In the wake of this dramatic uptick, several market experts continue to remain optimistic about a potential bull run. On August 9, popular trader Jelle said in part of an X post about the sub-$28,000 run, “That indeed was the higher low, Bitcoin continues to maintain a bullish market structure.”

Furthermore, on August 8, Michael van de Poppe, a well-known crypto trader and analyst stressed the significance of $29,700, adding, “Bitcoin party starts when we break $29,700. Until then it’s just consolidation.”

Is Ethereum Gearing Up for a Rally?

Bitcoin’s largest peer, Ethereum (ETH) was trading higher, rising more than 1% in the last 24 hours to trade at $1,860. Over the past week, Ether gained 0,28% as the Ethereum blockchain contested as a potential money layer for the internet after payments giant PayPal announced the launch of PYUSD stablecoin will run on the Ethereum blockchain as an ERC-20 token.
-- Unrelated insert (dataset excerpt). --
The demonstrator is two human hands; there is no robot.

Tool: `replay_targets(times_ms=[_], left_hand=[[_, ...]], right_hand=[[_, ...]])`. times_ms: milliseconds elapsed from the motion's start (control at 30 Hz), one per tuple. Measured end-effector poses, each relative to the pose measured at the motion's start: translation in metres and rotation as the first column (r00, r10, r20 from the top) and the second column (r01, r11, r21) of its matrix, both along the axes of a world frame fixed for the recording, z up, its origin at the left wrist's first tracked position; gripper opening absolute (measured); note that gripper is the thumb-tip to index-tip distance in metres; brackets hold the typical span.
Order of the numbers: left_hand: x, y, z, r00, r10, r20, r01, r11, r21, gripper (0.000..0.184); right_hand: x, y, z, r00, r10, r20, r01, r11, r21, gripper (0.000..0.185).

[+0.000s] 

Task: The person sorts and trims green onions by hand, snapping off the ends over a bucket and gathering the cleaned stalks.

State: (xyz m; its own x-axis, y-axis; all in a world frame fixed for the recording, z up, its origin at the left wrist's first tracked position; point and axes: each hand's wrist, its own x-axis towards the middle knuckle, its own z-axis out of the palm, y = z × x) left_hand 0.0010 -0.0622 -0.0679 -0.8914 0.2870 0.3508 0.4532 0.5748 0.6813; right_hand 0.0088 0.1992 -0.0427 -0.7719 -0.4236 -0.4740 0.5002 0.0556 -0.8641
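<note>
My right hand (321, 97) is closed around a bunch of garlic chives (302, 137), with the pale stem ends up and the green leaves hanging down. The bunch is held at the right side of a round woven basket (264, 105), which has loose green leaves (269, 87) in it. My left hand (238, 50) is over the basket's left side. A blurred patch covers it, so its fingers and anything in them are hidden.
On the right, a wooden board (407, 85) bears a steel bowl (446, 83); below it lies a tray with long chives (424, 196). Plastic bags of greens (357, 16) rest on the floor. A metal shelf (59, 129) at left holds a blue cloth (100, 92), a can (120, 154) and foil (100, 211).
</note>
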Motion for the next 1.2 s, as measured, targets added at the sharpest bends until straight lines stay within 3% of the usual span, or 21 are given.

Is Ethereum Gearing Up for a Rally?

Additionally, blockchain data and intelligence provider Glassnode revealed that the number of Ethereum (ETH) addresses holding even the smallest fraction of ETH (wei) had reached an all-time high of 104,076,868.

These factors seem to be a major boost for the second-largest digital asset. Recently, renowned analyst Josh Olszewicz suggested that ETH might be gearing up for a significant rally in the coming months.

The Altcoin Market Claws Back

Along with the two crypto OGs, all other top crypto tokens were trading higher on Wednesday barring a few exceptions. XRP manages to soar more than 4% over the past 24 hours despite a weekly downturn of 7.39%.

Cardano (ADA), Polygon (MATIC), Polkadot (DOT), and Litecoin (LTC) are trading with gains ranging between 1% and 4%. Solana (SOL) soars more than 6% in the last 24 hours to trade at $24.64.

Among the losers, Optimism (OP) and MakerDAO (MKR) were down less than a percent each. Owing to the rising trend, the global cryptocurrency market cap was trading significantly higher, rising 1.92% in the last 24 hours to $1.18 trillion. Meanwhile, the total trading volumes surged 25% cent to $40.57 billion.